▶ _What the task asks_
There is one span to output from the data below: the lines starting at the line with "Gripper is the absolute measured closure" and ending at the line with "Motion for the". Output it exactly, ends included, nothing more.

▶ _Provided data_

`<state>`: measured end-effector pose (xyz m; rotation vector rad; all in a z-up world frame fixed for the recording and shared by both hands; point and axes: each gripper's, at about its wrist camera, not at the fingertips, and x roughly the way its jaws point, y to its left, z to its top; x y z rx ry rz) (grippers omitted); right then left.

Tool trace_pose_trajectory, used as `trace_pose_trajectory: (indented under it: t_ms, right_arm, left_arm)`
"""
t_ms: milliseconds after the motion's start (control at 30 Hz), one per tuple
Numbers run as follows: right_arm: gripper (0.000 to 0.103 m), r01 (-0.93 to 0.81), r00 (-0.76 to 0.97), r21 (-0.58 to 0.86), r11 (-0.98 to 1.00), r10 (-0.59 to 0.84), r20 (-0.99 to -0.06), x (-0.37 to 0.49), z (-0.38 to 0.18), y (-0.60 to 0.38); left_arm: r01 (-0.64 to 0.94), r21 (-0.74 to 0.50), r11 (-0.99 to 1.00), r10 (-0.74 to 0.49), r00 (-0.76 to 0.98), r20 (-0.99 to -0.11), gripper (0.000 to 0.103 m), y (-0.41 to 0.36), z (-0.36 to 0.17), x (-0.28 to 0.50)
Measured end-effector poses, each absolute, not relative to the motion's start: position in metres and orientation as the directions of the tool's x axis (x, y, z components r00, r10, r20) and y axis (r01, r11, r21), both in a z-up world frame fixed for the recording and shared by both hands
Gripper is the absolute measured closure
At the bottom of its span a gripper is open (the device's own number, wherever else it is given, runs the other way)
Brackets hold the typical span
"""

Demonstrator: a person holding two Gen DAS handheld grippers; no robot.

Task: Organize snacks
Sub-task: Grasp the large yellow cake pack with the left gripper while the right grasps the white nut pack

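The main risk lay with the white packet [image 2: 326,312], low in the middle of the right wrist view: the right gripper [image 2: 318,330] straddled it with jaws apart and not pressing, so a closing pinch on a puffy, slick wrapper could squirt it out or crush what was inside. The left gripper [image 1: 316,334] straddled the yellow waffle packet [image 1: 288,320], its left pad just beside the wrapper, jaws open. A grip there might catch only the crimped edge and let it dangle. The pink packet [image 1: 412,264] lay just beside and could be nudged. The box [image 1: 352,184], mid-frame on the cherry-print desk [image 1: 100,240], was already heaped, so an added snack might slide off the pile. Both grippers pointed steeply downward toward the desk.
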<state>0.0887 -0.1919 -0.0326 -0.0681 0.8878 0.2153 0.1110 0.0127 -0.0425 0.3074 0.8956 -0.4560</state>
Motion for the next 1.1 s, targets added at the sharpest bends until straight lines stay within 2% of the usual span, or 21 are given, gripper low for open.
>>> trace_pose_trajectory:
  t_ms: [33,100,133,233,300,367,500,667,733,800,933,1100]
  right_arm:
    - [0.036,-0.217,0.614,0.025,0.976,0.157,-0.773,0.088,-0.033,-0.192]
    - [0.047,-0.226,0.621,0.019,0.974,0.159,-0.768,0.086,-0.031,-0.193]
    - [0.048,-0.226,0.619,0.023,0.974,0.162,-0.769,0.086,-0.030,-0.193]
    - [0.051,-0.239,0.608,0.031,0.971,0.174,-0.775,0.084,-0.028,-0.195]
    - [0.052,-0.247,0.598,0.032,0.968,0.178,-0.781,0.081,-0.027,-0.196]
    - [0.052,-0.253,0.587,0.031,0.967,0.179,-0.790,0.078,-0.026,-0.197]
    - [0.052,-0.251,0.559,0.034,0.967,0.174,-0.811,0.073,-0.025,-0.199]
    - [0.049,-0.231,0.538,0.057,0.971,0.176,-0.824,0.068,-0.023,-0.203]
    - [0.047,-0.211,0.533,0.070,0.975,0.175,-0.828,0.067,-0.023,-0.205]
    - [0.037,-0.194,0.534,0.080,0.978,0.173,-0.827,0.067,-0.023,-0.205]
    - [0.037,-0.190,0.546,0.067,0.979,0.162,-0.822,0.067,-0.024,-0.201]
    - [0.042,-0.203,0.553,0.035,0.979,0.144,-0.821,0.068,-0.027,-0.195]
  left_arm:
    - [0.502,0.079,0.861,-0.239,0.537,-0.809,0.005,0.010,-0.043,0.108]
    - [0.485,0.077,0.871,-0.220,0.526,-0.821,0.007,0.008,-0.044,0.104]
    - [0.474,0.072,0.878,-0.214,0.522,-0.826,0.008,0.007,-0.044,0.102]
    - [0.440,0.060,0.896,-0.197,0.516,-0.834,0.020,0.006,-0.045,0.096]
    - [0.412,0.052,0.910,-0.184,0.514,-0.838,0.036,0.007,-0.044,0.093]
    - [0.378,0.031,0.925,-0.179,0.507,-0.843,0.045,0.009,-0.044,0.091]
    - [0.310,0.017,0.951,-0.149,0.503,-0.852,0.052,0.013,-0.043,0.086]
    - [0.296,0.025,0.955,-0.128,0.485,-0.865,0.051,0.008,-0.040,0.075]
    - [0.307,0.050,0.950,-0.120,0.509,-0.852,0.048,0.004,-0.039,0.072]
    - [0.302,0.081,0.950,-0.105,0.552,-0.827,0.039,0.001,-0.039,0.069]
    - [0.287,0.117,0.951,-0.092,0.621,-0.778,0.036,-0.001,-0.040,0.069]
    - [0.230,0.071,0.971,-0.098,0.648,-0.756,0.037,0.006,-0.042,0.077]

▶ _Task response_
Gripper is the absolute measured closure
At the bottom of its span a gripper is open (the device's own number, wherever else it is given, runs the other way)
Brackets hold the typical span
"""

Demonstrator: a person holding two Gen DAS handheld grippers; no robot.

Task: Organize snacks
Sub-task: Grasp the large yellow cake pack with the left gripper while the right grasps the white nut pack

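The main risk lay with the white packet [image 2: 326,312], low in the middle of the right wrist view: the right gripper [image 2: 318,330] straddled it with jaws apart and not pressing, so a closing pinch on a puffy, slick wrapper could squirt it out or crush what was inside. The left gripper [image 1: 316,334] straddled the yellow waffle packet [image 1: 288,320], its left pad just beside the wrapper, jaws open. A grip there might catch only the crimped edge and let it dangle. The pink packet [image 1: 412,264] lay just beside and could be nudged. The box [image 1: 352,184], mid-frame on the cherry-print desk [image 1: 100,240], was already heaped, so an added snack might slide off the pile. Both grippers pointed steeply downward toward the desk.
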<state>0.0887 -0.1919 -0.0326 -0.0681 0.8878 0.2153 0.1110 0.0127 -0.0425 0.3074 0.8956 -0.4560</state>
Motion for the next 1.1 s, targets added at the sharpest bends until straight lines stay within 2% of the usual span, or 21 are given, gripper low for open.

This exercise is now fully answered.